**EXERCISE DESCRIPTION**
The part to set down runs from the first line of the data below through the line with "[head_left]", inclusive; write it exactly and leave out the pictures.

-------

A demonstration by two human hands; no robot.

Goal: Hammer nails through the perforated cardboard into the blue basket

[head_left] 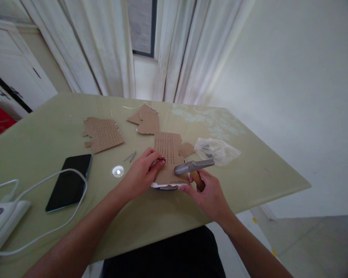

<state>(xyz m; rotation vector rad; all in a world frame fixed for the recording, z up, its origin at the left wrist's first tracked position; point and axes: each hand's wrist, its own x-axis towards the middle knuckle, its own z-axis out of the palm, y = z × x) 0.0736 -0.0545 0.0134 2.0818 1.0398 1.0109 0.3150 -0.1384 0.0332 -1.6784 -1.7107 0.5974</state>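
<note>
My left hand (146,168) is closed in a pinch around some small shiny metal pieces that look like nails (159,160). It rests at the left edge of a piece of brown cardboard (166,175) with rows of small dark holes. My right hand (210,193) is wrapped round the wooden handle of a hammer (193,166), whose grey metal head lies over the cardboard's right side. The thumb of that hand touches the cardboard's near edge, where a white and blue layer shows underneath. A few loose nails (132,156) lie on the table left of the cardboard.
Another holed cardboard piece (106,135) and some torn cardboard (149,121) lie farther back on the table (249,185). A clear plastic bag (219,151) is at the right. Leftward are a small shiny disc (117,171), a phone (69,183), a white cable and a power strip (8,220).
</note>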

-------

**YOUR SOLUTION**
A demonstration by two human hands; no robot.

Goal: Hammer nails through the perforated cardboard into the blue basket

[head_left] 

Nothing else belongs to this answer.